ACTION ITEM –
Determine the number of lines below that contain the string "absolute", and state only that number.

**********

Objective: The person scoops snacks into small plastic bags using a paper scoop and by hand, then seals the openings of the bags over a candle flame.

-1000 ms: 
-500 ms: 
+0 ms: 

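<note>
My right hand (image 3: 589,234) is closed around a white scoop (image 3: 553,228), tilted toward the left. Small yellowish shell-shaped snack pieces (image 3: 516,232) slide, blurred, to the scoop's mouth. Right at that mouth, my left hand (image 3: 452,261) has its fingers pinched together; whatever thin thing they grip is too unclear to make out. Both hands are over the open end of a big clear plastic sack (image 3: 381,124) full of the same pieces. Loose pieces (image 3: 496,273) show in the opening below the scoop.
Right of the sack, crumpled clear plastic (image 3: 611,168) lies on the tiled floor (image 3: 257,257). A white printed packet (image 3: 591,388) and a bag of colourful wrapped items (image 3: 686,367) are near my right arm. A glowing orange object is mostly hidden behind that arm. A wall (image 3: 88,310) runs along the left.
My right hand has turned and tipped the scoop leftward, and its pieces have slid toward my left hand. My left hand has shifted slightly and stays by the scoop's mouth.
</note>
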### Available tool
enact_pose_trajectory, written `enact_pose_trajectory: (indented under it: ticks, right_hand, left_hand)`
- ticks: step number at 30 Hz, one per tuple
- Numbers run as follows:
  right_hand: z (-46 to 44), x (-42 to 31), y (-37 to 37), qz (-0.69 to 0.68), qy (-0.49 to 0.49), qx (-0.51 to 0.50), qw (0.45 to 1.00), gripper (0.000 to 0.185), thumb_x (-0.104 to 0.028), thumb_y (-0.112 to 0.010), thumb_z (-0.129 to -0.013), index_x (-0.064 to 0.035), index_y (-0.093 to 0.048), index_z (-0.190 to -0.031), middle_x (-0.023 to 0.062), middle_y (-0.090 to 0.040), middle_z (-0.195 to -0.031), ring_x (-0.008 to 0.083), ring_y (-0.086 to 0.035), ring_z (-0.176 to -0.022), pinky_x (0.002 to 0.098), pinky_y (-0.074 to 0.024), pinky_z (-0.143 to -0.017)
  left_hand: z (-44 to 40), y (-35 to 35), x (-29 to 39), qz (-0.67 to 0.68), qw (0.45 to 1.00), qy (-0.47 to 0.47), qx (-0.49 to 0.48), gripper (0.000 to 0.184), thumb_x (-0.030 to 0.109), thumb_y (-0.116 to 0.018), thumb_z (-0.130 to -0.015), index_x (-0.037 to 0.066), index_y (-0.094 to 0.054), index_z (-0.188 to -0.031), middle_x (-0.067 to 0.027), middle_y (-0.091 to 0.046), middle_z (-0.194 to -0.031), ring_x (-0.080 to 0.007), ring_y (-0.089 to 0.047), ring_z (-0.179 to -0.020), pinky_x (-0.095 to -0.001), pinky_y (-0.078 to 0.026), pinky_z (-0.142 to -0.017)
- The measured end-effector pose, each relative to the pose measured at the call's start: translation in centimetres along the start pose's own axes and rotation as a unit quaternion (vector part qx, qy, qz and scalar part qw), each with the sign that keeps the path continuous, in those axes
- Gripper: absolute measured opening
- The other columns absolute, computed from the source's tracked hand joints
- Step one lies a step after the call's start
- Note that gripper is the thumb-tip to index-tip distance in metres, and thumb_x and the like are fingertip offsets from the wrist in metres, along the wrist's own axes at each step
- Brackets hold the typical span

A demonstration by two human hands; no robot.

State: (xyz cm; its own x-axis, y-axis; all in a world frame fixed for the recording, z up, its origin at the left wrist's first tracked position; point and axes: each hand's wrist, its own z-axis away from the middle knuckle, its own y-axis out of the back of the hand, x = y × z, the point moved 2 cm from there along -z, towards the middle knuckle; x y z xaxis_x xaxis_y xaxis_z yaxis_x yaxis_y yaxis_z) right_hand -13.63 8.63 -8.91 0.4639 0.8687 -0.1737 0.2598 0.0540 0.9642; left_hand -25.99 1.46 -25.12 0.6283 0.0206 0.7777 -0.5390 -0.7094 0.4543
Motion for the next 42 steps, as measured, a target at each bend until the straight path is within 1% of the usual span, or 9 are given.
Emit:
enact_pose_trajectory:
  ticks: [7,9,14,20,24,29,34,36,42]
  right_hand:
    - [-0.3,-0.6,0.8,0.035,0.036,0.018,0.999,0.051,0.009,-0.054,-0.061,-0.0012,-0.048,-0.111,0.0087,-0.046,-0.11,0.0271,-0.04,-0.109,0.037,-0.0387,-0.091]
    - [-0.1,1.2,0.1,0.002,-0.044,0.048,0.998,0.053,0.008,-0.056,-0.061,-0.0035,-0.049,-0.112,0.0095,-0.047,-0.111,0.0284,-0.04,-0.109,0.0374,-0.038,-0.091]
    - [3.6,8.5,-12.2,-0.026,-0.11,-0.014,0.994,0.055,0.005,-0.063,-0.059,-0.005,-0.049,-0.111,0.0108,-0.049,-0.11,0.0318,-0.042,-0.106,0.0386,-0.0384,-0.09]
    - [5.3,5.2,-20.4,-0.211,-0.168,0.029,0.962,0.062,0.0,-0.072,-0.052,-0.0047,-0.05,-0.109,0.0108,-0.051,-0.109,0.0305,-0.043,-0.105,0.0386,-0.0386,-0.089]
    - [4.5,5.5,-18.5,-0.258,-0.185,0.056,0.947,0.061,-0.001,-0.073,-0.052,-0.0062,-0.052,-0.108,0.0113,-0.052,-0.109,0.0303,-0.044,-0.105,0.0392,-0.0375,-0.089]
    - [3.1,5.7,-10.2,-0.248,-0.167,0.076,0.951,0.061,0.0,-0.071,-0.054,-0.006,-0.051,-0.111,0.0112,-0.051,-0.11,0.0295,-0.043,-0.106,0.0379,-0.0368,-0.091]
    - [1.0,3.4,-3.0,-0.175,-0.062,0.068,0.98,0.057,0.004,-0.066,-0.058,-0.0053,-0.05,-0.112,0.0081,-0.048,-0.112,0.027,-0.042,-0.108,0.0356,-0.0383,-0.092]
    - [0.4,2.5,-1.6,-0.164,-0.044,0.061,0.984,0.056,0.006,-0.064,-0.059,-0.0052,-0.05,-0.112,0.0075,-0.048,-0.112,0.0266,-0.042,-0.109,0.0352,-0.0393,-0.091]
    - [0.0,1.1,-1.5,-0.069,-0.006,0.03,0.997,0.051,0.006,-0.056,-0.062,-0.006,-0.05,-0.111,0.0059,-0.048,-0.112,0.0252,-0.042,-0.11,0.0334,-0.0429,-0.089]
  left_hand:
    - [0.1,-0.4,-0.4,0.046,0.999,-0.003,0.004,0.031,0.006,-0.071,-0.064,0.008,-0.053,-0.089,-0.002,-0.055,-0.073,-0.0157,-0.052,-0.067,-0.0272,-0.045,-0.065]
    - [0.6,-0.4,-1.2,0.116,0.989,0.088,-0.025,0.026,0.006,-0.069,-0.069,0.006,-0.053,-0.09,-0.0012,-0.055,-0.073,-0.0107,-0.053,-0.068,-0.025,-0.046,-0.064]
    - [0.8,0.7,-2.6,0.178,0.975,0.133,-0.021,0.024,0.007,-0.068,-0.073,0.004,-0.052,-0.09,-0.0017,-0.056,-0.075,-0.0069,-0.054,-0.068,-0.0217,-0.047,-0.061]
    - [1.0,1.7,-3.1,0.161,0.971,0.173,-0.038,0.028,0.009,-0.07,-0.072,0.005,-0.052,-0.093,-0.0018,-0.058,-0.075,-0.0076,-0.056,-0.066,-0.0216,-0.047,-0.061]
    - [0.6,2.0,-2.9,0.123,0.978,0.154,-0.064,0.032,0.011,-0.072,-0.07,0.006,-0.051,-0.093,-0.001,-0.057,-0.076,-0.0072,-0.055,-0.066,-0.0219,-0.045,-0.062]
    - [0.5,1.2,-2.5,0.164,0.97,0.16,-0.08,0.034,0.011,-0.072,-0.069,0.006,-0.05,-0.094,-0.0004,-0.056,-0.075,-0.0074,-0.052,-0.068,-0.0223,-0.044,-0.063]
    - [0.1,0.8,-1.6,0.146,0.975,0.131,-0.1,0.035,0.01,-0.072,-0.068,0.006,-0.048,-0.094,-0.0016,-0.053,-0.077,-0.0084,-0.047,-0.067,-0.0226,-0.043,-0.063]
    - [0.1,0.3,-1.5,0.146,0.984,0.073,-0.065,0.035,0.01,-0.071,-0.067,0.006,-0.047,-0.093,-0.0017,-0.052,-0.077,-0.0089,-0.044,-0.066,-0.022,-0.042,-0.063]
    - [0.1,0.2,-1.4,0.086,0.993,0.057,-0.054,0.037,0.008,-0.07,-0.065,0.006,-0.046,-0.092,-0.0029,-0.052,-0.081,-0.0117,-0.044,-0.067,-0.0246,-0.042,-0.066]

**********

RESPONSE BOX –
2